Information provided —
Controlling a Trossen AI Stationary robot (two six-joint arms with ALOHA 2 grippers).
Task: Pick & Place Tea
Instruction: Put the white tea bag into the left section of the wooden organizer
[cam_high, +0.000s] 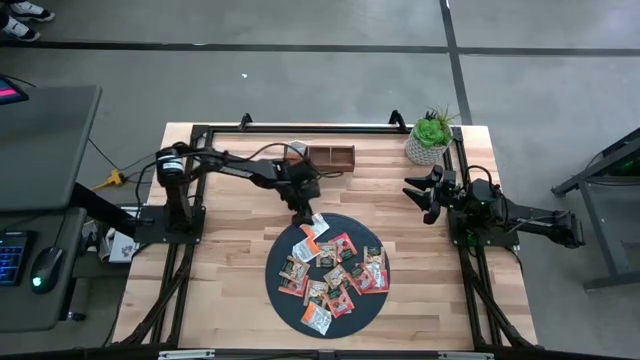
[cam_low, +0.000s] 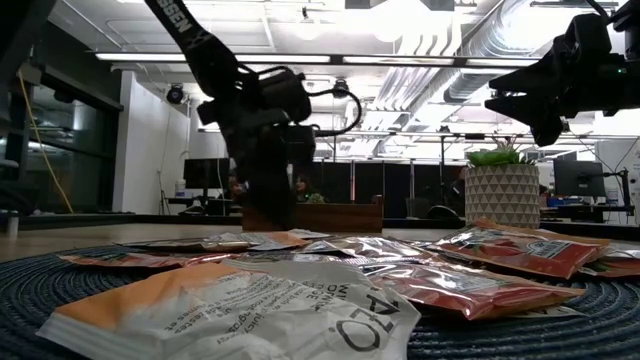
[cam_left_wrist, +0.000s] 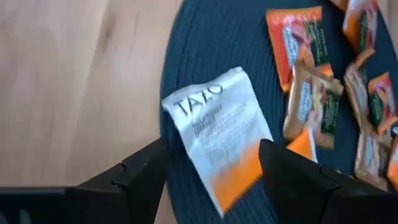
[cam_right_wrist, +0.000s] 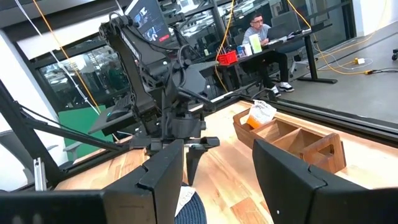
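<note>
Here, left gripper (cam_high: 304, 213): fingers spread wide, empty, over a white-and-orange sachet (cam_left_wrist: 217, 140) at the rim of the dark round mat (cam_high: 285, 295), where the tea (cam_high: 335, 268) lies scattered. Right gripper (cam_high: 425, 195): parted, empty, raised near the potted plant (cam_high: 430, 135). Wood-plank table (cam_high: 230, 270), wooden tray (cam_high: 330, 156); only the right wrist view shows a sachet in that tray and a seated person (cam_right_wrist: 264, 38) beyond.

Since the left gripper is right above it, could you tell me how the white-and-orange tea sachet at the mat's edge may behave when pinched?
The white-and-orange sachet looks thin and flat, so probably light and floppy. Its wrapper looks glossy, so it may slip between the open left gripper fingers. Lying flat on the dark mat, it won't roll.
</note>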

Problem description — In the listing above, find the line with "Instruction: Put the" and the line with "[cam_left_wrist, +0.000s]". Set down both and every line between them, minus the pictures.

Solution to the exercise —
Instruction: Put the white tea bag into the left section of the wooden organizer
[cam_high, +0.000s] 
[cam_low, +0.000s] 
[cam_left_wrist, +0.000s] 

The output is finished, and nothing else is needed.